#### GIVEN DATA

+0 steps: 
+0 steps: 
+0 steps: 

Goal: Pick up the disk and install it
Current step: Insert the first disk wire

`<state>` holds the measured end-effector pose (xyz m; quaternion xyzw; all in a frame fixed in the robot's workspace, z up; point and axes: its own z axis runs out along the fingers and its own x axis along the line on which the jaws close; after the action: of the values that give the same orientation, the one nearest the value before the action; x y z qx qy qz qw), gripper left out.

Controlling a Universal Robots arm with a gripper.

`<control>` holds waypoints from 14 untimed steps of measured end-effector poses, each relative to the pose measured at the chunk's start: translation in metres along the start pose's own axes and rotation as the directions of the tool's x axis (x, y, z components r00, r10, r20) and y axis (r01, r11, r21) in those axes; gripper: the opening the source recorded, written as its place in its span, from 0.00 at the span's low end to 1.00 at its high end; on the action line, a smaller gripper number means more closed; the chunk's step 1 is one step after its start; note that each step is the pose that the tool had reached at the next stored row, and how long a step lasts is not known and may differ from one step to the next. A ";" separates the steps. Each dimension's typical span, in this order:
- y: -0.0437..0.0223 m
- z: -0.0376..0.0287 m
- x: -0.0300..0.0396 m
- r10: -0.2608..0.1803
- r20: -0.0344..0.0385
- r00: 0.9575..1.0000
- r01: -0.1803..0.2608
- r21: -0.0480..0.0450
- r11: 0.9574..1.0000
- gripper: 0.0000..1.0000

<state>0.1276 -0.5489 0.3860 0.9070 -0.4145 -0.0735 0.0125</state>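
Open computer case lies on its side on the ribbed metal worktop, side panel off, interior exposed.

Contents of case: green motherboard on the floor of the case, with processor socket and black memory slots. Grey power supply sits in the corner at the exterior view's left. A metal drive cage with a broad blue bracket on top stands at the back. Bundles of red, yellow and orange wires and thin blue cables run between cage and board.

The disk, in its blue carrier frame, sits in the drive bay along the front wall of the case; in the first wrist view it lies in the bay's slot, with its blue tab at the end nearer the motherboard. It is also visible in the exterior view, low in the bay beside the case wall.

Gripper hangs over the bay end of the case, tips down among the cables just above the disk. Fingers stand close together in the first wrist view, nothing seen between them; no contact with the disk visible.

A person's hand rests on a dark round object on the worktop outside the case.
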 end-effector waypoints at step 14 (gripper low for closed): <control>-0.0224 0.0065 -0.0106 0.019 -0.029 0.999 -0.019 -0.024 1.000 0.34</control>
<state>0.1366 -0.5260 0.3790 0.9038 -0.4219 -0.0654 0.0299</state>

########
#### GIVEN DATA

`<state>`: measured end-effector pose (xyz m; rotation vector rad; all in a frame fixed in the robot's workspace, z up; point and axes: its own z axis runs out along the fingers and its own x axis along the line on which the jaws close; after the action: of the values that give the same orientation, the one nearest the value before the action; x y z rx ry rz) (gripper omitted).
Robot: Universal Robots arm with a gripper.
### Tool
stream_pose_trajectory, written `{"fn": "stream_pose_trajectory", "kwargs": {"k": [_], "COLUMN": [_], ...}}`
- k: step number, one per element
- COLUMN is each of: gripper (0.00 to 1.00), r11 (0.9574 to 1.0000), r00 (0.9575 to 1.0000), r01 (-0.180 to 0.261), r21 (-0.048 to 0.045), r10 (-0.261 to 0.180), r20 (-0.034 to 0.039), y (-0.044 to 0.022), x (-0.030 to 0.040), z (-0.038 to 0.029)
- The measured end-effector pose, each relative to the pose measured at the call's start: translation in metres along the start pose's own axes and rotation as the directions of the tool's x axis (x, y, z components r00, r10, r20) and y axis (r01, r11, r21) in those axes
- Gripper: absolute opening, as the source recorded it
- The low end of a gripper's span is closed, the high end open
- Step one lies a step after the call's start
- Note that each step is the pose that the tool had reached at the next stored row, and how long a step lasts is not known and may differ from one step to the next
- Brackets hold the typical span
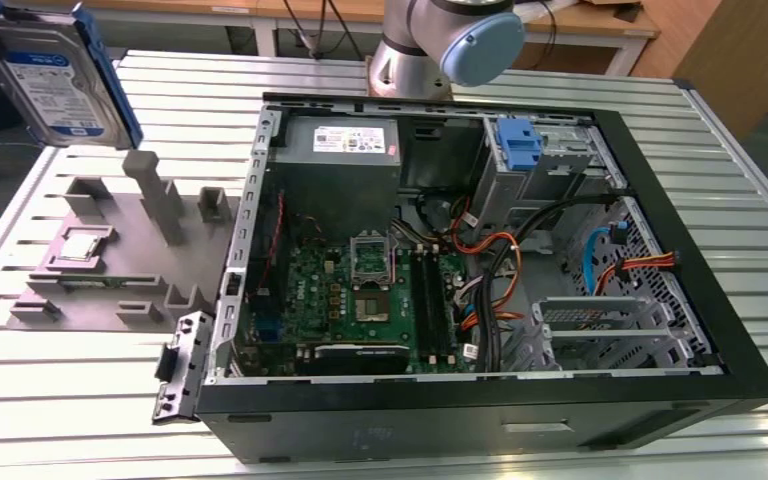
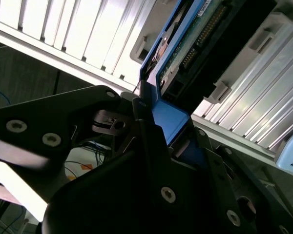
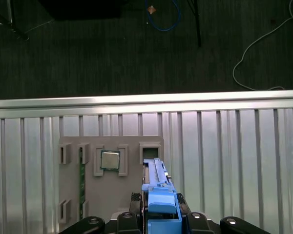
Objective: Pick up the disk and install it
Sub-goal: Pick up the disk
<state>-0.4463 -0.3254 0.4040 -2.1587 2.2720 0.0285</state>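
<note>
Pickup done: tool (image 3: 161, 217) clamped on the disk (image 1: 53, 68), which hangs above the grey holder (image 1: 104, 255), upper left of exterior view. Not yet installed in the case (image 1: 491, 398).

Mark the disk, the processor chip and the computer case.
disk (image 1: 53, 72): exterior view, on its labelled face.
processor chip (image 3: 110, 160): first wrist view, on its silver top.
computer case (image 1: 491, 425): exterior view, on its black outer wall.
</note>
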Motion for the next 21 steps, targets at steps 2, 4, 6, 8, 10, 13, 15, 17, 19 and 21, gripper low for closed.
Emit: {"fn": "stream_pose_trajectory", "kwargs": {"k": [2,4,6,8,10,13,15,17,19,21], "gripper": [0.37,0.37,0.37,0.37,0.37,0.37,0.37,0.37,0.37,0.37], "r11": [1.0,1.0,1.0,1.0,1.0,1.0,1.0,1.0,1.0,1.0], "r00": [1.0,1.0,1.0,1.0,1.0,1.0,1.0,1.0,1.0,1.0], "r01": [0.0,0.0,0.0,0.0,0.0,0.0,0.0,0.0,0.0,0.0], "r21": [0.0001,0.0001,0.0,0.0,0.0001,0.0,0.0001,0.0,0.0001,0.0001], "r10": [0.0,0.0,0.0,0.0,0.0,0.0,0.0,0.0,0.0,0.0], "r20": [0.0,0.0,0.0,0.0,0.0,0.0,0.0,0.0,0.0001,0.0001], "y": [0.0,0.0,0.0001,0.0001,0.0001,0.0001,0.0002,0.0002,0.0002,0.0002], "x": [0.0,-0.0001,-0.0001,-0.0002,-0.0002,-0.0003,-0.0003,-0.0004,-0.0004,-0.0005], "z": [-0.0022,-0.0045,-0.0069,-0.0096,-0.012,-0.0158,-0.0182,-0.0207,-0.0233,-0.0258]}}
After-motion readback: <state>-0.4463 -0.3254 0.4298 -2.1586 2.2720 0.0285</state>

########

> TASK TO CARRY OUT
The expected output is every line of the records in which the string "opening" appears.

> ANSWER SECTION
`<control>` holds waypoints from 14 untimed steps of measured end-effector poses, each relative to the pose measured at the chunk's start: translation in metres along the start pose's own axes and rotation as the directions of the tool's x axis (x, y, z components r00, r10, r20) and y axis (r01, r11, r21) in those axes; gripper: the opening the source recorded, written as its place in its span, from 0.00 at the span's low end to 1.00 at its high end; on the action line, a smaller gripper number means more closed; the chunk's step 1 is one step after its start; note that each step is the pose that the tool had reached at the next stored row, and how long a step lasts is not known and may differ from one step to the next. A ";" separates the steps. Each dimension's typical span, in this order:
- Gripper: absolute opening, as the source recorded it

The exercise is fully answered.